#### Exercise
Would you please output, word for word, the span of the listing below that opens on the line containing "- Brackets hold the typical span" and closes on the line containing "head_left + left"? Include both ends and nothing more.

#### Dataset section
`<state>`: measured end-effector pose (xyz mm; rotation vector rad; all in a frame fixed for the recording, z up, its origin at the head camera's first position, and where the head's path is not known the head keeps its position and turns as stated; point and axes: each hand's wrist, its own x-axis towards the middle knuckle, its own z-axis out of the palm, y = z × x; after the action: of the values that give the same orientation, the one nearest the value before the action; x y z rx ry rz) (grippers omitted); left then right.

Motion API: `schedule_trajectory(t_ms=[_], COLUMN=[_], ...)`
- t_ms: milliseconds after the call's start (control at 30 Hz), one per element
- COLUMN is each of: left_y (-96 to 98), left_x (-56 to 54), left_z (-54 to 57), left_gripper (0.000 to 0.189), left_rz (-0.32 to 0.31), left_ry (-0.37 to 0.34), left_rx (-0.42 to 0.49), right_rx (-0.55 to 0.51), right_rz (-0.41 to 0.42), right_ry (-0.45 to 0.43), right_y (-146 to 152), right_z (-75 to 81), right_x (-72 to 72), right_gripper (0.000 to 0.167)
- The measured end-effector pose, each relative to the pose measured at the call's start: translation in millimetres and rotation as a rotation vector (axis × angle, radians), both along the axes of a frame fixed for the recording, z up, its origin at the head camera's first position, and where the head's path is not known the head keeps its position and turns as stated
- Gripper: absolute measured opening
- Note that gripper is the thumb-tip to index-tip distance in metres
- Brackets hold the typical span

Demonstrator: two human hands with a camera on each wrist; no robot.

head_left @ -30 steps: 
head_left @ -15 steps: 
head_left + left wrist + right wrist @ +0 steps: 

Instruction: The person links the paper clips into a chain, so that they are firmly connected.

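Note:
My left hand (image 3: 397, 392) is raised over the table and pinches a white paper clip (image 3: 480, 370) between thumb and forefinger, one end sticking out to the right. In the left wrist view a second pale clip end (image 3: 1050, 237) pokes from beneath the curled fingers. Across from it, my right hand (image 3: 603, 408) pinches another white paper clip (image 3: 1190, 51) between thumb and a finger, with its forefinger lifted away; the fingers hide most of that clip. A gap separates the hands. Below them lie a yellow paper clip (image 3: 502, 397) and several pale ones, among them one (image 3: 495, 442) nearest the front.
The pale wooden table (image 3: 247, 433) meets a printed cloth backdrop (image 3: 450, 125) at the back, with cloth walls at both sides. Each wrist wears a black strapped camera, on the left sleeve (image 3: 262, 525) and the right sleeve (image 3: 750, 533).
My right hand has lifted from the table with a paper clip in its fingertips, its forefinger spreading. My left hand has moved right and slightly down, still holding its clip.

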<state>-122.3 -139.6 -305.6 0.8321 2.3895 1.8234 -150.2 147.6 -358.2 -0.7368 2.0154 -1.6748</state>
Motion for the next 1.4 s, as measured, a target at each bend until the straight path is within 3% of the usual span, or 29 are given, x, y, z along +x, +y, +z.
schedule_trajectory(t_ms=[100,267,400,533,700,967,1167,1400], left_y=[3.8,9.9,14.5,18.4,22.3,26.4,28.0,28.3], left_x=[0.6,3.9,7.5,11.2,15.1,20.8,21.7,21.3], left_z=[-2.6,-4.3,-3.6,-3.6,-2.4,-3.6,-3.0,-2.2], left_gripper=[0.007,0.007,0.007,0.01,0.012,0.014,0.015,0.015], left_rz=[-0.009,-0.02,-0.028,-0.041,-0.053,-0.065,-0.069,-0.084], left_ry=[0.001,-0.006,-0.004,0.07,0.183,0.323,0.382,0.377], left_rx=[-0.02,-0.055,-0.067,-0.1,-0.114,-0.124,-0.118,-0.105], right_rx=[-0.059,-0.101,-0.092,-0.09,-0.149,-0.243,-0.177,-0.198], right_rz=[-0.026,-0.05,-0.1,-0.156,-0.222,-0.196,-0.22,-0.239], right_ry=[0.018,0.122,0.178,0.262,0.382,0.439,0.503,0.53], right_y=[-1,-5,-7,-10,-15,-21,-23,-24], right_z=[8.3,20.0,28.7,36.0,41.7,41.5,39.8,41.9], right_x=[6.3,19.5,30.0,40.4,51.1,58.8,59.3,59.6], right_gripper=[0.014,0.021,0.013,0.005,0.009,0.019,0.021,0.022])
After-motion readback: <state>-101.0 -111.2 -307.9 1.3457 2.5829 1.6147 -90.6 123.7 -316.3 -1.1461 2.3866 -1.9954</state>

#### Exercise answer
- Brackets hold the typical span

Demonstrator: two human hands with a camera on each wrist; no robot.

head_left @ -30 steps: 
head_left @ -15 steps: 
head_left + left wrist + right wrist @ +0 steps: 

The answer has been given, and the exercise is done.